今、大阪から鳥の目で東京の街を歩いていた自分を書いてみる。
著者の胸に去来したものは何だろう。
ここに出てくる登場人物、お母さん、りんごちゃん、めろんちゃん、もちろん会ったことなどないのにみんな元気だろうかと考えてしまう不思議。
エッセイと短歌、小原晩の第一作。
「一生懸命生きれば生きるほど空回りするすべての人に捧げます。」(小原晩)


詩というものを考えていた。それは単なるワードバトルを超えたより深みのある文章体験。詩はむずかしい。ストーリーみたいなものは重視されない感じがするためさぼれない。連なる言葉、語彙、リズム、改行、文字の形、等々の一挙手一投足を取りこぼさずに五感をフルに駆使してイマジネーション。読む人のほうで積極的に文脈や意味を創造せんとする主体的な態度が求められている、瞬きも油断も許さない、総合格闘技……

などという詩のやばさを考えているときに、この唐揚げ弁当などに関するエッセイ集に出会った。近所の小さな個人経営の本屋で見つけたものである。エッセイが主だけれども、詩や短歌が各所に散りばめられていた、混合型の様相を呈している。


それは狩人と呼ばれた夏。
それは銀座の街が金色に霞んだ春。
それは暴力の、横で降る雪。


この3行が最も美しく感じられ、いちばん気に入っている。綺麗だ。季節のイメージと語彙のイメージとの融合がなんとも心地よい。狩人、銀座、金色に霞む、暴力、そして横に降っている雪…!それぞれの季節をどのように過ごしたのかをとても想像してみたい感じになる。で、なんと、これの解釈にかんするエピソードがエッセイ調で前置きとして綴られている形となっている。狩人と呼ばれた夏について、金色に霞んだ春について、暴力と雪について… 作者のユーモアに支えられた出来事(実は結構つらい感じだったりはする)に透かしてこの3行を読むのは、なんというか詩、詩の創造、詩の解釈、というものを考えさせられる丁度良い体験となった。
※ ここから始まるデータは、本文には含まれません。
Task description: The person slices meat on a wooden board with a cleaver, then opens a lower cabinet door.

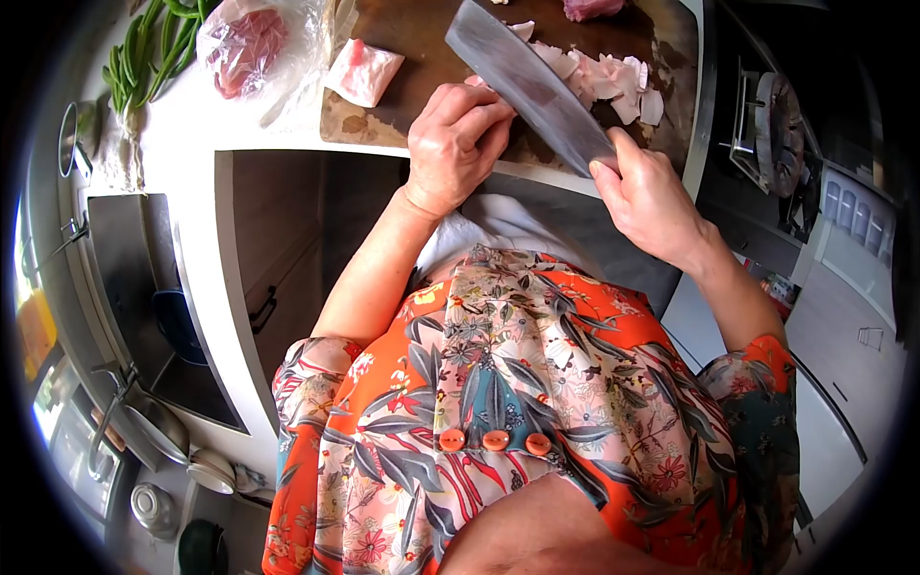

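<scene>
My right hand (656,196) grips the handle of a broad cleaver (532,86), its blade slanting up and left over the brown cutting board (398,24). My left hand (455,144) is closed, fingers curled at the board's front edge beside the blade. A bit of pink meat (476,82) shows past its knuckles; the rest is hidden by fingers and blade. Right of the blade lies a pile of thin pale meat slices (613,81). A pale block of fatty meat (365,72) rests on the board's left side, and a redder piece (592,8) at the far edge.
Left of the board, a clear plastic bag (244,48) with meat inside lies on the white counter (278,139). Green onions (144,62) are beyond it. A sink (153,287) is at the left, with pans (158,426) below it. A dark stove (776,125) stands at the right.
</scene>
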Demonstrator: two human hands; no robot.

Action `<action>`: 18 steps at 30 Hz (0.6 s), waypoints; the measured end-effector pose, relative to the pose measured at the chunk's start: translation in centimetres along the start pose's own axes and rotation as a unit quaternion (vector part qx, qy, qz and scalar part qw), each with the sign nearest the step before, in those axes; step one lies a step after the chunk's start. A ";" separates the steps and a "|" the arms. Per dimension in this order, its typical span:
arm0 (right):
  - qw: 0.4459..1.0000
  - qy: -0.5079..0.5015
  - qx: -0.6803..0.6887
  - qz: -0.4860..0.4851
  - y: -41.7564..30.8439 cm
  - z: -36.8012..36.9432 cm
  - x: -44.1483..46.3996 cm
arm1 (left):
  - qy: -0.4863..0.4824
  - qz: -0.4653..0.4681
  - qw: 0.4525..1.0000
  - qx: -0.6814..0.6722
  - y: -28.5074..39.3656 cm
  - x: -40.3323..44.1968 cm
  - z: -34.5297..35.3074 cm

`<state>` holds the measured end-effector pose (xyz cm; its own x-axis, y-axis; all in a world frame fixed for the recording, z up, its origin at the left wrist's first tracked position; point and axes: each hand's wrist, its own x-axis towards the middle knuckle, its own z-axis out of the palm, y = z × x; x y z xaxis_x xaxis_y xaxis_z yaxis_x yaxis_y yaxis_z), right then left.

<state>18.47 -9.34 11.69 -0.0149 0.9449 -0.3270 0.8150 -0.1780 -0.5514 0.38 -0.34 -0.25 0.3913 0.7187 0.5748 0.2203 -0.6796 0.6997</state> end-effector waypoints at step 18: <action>0.999 -0.042 0.003 0.027 -0.5 -0.3 -0.5 | -0.025 -0.027 0.999 -0.013 0.0 0.1 -0.1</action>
<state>18.21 -9.62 12.34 -0.0201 0.9073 -0.4200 0.8120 -0.2303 -0.5363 0.33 -0.25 -0.10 0.4241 0.7454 0.5144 0.2194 -0.6356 0.7402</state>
全体はユーモアの感じがさっぱりとしていて、めっちゃ小気味好い。結構な社会の修羅場みたいな出来事に見舞われているのに、淡々とこんなの別になんでもないみたいにユーモアしてくるから、カフェでひとりで5回くらい笑った。かと思えば、シリアスに悲しみを帯びた結末としている章もあったりして、はっとさせられる。エッセイ・短歌・詩、多彩なアプローチとユーモアで前向きを誘ってくれる、この新進気鋭の小原晩さんを推してみたいとおもった。